In Düsseldorf wurde ein Eilantrag gegen die im Regionalplan festgelegten Windenergiebereiche und Beschleunigungsgebiete abgelehnt. Die Entscheidung des Verwaltungsgerichts dürfte weitreichende Folgen für die lokale Energiewende haben und zeigt, wie umstritten der Ausbau der Windenergie in vielen Regionen ist. Gegner der Windkraft befürchten eine Beeinträchtigung der Umwelt sowie der Lebensqualität, während Befürworter auf die Notwendigkeit einer nachhaltigen Energieversorgung hinweisen.

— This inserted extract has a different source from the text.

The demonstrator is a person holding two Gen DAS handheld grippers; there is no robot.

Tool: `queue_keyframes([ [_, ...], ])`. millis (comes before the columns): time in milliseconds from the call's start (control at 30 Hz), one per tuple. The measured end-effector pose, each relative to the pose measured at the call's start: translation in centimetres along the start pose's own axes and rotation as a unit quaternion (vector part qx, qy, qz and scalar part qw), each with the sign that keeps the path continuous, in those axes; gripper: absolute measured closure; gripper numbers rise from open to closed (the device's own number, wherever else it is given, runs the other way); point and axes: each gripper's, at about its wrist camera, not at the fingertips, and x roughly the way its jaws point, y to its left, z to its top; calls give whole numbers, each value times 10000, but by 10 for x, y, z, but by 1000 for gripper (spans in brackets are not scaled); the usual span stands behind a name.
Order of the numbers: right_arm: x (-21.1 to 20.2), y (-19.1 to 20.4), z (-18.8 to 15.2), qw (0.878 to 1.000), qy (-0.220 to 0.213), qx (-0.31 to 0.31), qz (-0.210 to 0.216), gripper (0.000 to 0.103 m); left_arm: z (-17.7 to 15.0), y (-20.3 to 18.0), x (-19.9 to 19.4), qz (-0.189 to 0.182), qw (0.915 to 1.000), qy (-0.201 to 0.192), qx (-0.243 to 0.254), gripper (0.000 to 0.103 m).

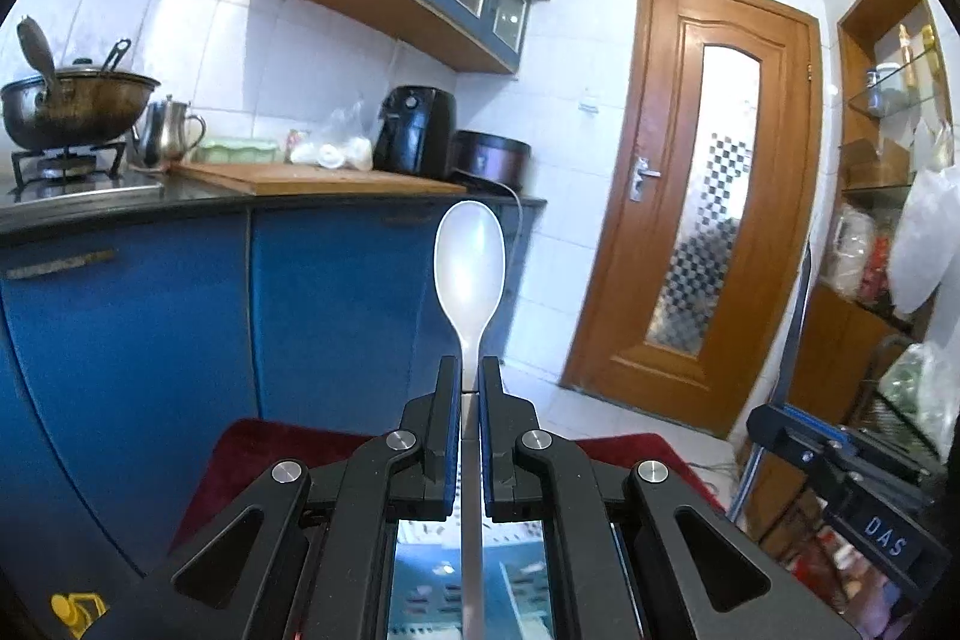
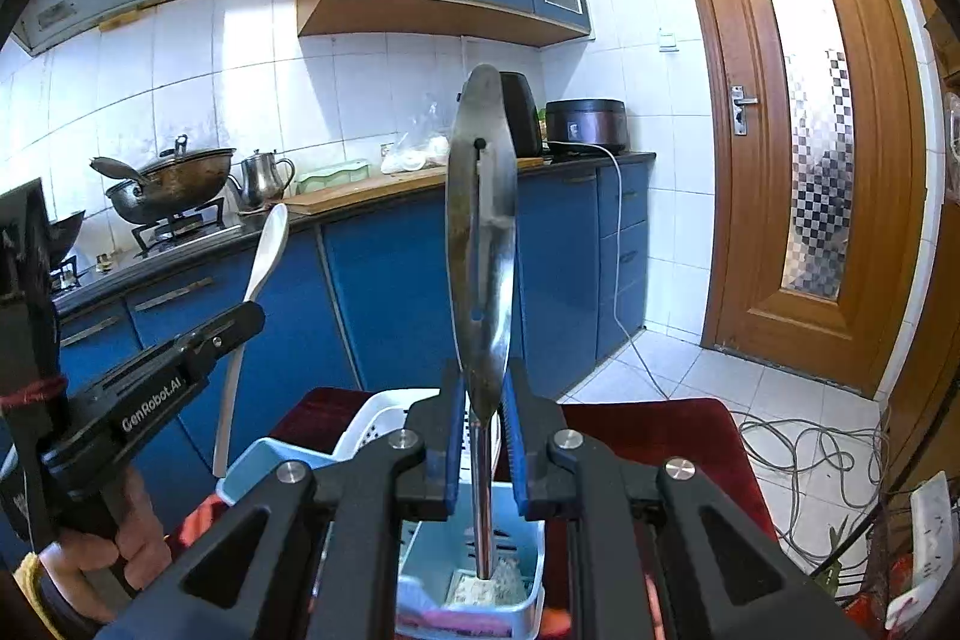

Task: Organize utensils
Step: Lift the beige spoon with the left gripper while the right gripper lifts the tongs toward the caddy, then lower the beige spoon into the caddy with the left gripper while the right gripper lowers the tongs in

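The left claw [image 1: 471,376] is closed on the neck of a white plastic spoon [image 1: 470,268], which stands upright with its bowl above the fingertips and its handle running back between the fingers. The right claw [image 2: 485,394] is closed on a metal spoon [image 2: 482,232], also held vertical; the handle's lower end reaches down into a light blue utensil basket [image 2: 528,598] just below the claw. A white slotted holder [image 2: 375,421] sits touching the basket's far side, and both rest on a dark red cloth [image 2: 660,430] covering the surface.

In the right wrist view, the left claw [image 2: 252,310] shows off to the left, its white spoon well clear of the basket.

The step in hand appears to be lowering the metal spoon into the basket. To do it well, keep the handle vertical and sink it until the tip seems to rest on the basket floor before easing the grip, so the heavy bowl does not tip the spoon over the rim. Keep the left claw off to the side until the right one is clear, then bring the white spoon over whichever compartment suits it.
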Motion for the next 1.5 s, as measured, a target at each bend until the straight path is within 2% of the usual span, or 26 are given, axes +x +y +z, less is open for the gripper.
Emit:
queue_keyframes([
  [200, 26, -1, -19, 9999, 157, 37, 54, 89, -28, 5, 17, 178, 9998, -89, 59, 98],
  [433, 37, 1, -35, 9998, 184, -72, 1, 89, -53, -2, 19, 291, 9990, -238, 253, 98],
  [567, 40, 1, -41, 9997, 215, -139, -18, 89, -65, -1, 22, 306, 9992, -166, 191, 98],
  [967, 34, 1, -46, 9996, 214, -106, 123, 86, -72, -4, 21, 294, 9993, 10, 209, 97],
  [1167, 27, 3, -45, 9997, 177, -102, 161, 74, -71, -5, 18, 209, 9994, 164, 210, 90],
  [1367, 22, 5, -42, 9997, 139, 12, 194, 66, -69, -5, 11, 95, 9995, 212, 202, 66],
  [1500, 14, 5, -42, 9997, 132, 50, 189, 66, -68, -6, 8, 89, 9994, 233, 241, 65],
])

Bei der Anhörung wurde deutlich, dass die Richter die rechtlichen Voraussetzungen für den Eilantrag nicht als gegeben erachteten. Das Gericht stellte fest, dass die festgelegten Windenergiebereiche im Einklang mit den Vorgaben des Landesplans stehen und die Planungen ausreichend Umweltaspekte berücksichtigt wurden. Dies könnte ein Signal für ähnliche Verfahren in anderen Bundesländern sein, wo der Ausbau erneuerbarer Energien ebenfalls auf Widerstand stößt. Der Regionalplan Düsseldorf sieht vor, dass die Windkraft einen wesentlichen Beitrag zur Erreichung der Klimaziele leisten soll. Die Entscheidung könnte also nicht nur den Windkraftausbau in der Region beschleunigen, sondern auch als Präzedenzfall für künftige Verfahren dienen, in denen es um die Balance zwischen Umweltschutz und erneuerbarer Energieerzeugung geht.